Liminaire : en tête d’un ouvrage, préface, début d’un discours —un texte de Sabrina Clitandre

Texte pour l’exposition Face-à-face / pli selon pli de Emmanuelle Duret, Andréanne Gagnon et Marc André Jésus.

 

Les premières fois, on s’en rappelle toujours. Premier jour, première rencontre, première fois, les premiers moments ont un potentiel mémorable souvent exceptionnel. Marquants, on y repense, on les revit, y réfère, les interprète…

On en fait des souvenirs mémorables, qu’on module en accentuant certains détails. Car les souvenirs ont ceci de commun qu’ils se déconstruisent et se reforment au gré des modulations de l’esprit.

Mais une première fois, comme une première exposition, peut être constituée de plusieurs éléments forts qui seront toujours cultivés éventuellement. Une impression forte, une image remarquable, un sujet inspirant, voilà autant d’éléments qui se retrouveront dans les futures rencontres ou propositions artistiquement : il est fascinant de constater à quel point les préceptes forts de l’iconographie de plusieurs artistes étaient déjà présents dans leurs premières créations.
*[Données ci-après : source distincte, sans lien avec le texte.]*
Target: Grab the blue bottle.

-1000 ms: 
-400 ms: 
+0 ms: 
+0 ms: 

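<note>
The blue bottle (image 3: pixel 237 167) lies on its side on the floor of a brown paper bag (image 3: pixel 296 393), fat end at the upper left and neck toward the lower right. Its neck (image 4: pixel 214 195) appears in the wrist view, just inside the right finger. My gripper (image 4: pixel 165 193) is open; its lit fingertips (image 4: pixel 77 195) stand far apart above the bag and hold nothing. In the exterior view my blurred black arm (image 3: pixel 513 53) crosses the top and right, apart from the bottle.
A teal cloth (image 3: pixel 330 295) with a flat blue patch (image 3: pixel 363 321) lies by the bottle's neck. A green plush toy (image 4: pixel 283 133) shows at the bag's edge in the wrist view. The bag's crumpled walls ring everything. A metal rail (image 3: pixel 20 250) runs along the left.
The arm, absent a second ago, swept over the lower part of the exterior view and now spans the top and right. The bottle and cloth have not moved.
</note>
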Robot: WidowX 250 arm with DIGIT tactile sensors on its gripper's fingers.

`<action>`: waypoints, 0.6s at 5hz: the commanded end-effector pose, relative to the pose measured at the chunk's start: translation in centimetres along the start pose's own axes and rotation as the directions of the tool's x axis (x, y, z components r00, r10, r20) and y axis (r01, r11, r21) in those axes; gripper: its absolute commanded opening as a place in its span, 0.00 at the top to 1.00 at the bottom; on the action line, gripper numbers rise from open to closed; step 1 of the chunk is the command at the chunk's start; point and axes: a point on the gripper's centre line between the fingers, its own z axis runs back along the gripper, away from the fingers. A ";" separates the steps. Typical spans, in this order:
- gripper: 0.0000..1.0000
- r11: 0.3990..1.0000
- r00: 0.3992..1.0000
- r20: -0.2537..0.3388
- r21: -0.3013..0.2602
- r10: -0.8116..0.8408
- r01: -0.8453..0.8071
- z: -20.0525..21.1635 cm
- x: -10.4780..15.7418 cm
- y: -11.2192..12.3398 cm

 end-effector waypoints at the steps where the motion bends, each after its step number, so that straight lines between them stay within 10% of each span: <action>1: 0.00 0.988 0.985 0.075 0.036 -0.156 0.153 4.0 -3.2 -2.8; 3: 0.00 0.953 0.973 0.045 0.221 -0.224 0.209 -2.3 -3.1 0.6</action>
Dans cette optique, assister à la genèse d’une carrière artistique est non seulement un point tournant, mais d’une certaine façon, un privilège — les plus avisés y décèleront les traces de créations à venir.

« Créer, c’est se souvenir », écrivait Victor Hugo; voir les premières créations professionnelles d’artistes, c’est immortaliser l’éphémère pour comprendre et entrevoir ce qui est à venir. Les premières œuvres possèdent intrinsèquement une fierté et une émotion, voire une fébrilité, qui seront déclinées plusieurs années durant : les prémices du style y sont souvent déjà.

Créer et se souvenir peuvent se générer l’un et l’autre; le truchement des deux, c’est le début d’un discours sensible. Les nouveaux artistes osent et exposent — que cette exhibition liminaire soit sans douleur!